• What to produce:
For each line of the data below that contains "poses", return that line.

• Task input:
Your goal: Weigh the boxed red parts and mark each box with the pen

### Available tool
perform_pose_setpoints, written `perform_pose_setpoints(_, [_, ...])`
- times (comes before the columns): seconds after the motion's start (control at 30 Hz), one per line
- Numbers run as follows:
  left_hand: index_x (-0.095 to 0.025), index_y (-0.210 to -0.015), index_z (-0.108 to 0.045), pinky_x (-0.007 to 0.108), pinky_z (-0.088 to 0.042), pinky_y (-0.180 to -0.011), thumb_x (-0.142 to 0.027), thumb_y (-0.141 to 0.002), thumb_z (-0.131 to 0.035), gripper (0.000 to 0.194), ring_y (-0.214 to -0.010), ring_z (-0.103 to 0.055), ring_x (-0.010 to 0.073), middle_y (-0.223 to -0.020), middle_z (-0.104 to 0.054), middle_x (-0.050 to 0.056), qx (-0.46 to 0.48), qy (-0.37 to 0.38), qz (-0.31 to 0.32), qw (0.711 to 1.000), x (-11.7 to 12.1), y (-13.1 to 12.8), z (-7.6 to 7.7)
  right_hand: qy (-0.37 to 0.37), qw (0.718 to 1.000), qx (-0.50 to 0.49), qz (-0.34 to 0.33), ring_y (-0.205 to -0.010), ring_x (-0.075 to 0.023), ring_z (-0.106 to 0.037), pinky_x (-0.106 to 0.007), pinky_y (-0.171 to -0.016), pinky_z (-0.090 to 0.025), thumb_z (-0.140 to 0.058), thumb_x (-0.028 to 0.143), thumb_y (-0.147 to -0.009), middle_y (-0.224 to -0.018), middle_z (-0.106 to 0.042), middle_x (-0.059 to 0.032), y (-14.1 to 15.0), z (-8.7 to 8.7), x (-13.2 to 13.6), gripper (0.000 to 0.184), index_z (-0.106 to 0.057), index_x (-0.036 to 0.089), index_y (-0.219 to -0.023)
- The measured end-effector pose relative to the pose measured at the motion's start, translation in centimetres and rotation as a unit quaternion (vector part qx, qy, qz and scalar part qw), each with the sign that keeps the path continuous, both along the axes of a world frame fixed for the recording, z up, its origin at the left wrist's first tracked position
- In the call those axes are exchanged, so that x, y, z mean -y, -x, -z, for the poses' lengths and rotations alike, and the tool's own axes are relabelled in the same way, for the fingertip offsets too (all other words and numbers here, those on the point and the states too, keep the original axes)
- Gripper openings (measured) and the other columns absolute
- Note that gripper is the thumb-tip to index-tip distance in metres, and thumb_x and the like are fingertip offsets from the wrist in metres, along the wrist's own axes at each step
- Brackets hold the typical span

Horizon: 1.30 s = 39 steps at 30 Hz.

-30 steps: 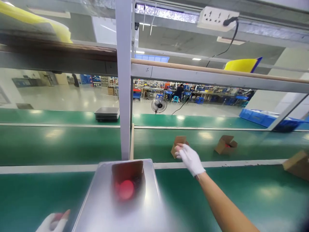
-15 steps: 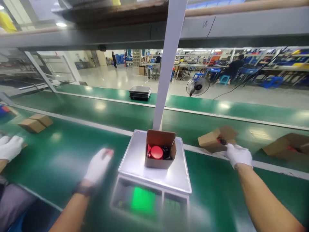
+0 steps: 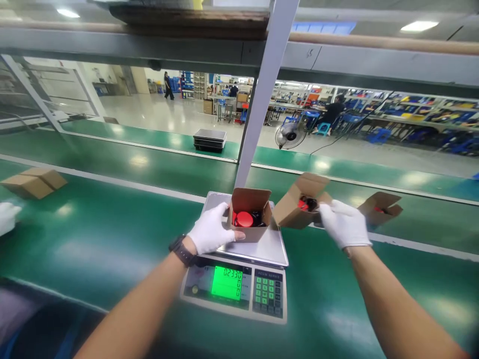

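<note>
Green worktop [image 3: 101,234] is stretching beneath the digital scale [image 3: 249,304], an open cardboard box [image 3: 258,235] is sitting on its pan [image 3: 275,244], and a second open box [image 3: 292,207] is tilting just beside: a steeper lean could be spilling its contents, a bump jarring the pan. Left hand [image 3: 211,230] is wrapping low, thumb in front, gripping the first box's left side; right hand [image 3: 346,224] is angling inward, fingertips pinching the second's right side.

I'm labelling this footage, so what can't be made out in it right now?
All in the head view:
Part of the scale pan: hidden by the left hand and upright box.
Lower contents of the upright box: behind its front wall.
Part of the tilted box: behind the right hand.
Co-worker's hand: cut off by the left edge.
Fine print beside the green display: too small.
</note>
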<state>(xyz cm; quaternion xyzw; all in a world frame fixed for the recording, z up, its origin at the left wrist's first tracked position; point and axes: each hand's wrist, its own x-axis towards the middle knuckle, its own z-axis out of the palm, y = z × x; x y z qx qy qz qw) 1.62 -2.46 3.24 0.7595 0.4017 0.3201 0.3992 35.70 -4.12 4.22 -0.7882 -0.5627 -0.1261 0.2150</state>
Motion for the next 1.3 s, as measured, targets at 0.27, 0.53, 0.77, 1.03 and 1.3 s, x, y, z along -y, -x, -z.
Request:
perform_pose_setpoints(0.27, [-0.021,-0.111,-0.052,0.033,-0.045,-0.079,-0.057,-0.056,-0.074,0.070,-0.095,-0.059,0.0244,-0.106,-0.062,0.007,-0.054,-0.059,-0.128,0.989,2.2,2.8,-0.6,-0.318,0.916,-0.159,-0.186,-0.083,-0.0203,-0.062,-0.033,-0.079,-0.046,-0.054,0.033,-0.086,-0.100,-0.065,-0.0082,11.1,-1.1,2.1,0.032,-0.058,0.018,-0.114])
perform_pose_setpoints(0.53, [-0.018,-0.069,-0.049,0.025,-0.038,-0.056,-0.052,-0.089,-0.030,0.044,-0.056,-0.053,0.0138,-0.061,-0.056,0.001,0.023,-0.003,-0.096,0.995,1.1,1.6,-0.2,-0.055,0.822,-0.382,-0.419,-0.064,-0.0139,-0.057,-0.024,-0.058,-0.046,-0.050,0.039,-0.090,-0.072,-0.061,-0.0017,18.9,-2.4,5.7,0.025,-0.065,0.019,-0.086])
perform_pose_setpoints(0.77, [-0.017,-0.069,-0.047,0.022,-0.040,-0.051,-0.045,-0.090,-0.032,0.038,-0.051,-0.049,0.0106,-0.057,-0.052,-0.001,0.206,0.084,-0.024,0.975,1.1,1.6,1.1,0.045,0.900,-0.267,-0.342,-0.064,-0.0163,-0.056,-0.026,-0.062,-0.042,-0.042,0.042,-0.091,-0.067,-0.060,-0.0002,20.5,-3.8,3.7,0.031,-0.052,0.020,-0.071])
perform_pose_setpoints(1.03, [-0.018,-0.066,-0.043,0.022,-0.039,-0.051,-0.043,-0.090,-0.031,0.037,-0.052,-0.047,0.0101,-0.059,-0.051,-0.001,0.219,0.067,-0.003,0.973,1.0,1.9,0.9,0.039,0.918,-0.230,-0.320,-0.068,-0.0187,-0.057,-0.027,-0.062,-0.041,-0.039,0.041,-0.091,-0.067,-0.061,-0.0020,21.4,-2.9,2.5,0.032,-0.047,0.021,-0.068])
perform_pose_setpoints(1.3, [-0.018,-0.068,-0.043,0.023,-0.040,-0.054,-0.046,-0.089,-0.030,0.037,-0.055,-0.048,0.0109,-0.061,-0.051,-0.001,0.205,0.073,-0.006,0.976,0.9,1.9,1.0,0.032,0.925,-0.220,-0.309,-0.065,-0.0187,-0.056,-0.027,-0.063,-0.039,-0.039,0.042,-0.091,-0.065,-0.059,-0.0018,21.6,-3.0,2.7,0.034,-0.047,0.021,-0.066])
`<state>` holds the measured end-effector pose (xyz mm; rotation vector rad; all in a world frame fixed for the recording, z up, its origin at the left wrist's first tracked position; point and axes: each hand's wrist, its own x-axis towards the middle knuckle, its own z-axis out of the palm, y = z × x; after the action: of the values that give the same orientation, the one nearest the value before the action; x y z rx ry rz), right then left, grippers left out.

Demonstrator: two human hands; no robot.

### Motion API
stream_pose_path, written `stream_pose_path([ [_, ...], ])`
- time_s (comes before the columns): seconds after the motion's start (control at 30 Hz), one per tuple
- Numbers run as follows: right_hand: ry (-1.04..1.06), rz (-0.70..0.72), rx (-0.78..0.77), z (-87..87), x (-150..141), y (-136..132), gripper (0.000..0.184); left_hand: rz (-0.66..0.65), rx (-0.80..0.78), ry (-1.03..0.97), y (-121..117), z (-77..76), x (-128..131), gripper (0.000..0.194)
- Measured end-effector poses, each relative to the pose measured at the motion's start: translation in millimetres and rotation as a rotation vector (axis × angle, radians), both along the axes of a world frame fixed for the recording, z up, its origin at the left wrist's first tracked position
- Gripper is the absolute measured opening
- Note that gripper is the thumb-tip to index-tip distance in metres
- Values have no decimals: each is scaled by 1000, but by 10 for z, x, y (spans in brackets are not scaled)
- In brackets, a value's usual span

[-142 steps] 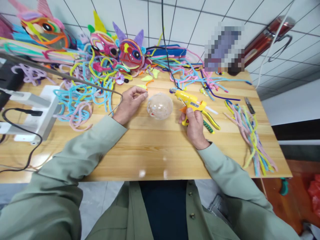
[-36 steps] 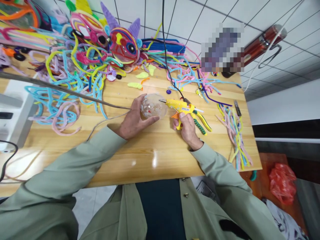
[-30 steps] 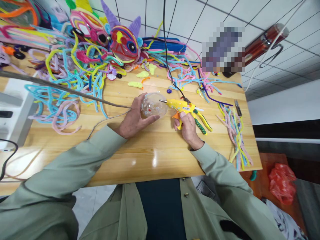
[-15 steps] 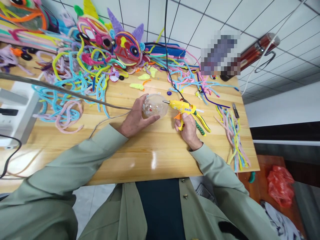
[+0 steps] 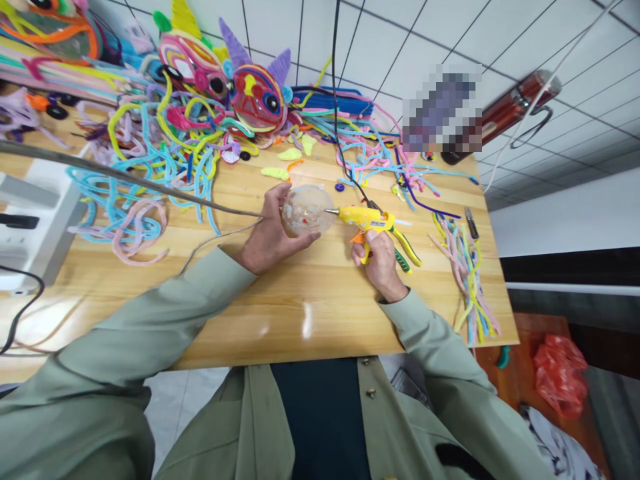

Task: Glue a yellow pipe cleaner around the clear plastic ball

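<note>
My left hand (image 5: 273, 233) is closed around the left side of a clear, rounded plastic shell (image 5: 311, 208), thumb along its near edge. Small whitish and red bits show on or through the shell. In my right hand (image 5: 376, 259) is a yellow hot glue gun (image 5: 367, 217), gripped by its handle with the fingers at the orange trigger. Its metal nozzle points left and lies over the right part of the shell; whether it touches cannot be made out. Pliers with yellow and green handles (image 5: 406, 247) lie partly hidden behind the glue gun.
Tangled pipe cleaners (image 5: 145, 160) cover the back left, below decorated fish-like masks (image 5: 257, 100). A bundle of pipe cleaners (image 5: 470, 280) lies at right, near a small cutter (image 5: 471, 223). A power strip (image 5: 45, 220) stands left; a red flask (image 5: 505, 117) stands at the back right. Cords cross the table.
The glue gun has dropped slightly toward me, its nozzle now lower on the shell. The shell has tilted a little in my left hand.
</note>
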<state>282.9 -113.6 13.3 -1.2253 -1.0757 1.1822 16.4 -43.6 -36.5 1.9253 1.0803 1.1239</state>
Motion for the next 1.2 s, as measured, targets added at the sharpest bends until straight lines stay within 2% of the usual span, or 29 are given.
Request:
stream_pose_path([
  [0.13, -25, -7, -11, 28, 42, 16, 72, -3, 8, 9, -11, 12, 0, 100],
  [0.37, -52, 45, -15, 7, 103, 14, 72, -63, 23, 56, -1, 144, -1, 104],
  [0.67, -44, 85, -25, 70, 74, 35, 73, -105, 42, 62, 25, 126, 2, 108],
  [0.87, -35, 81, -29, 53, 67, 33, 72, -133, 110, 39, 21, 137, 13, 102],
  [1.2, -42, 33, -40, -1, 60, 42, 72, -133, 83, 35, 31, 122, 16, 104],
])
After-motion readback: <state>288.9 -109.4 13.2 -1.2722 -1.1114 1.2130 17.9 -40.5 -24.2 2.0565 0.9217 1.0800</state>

• Your response:
- In the call those axes are exchanged, so that x, y, z mean -y, -x, -z, for the poses' lengths and rotations alike, and the tool's own axes are relabelled in the same way, for the fingertip offsets too (all other words and numbers here, those on the point and the states too, keep the original axes)
- Measured end-effector poses, each relative to the pose measured at the motion's start: translation in millimetres and rotation as a rotation vector (axis × angle, radians), both along the axes of a world frame fixed for the recording, z up, its origin at the left wrist's first tracked position

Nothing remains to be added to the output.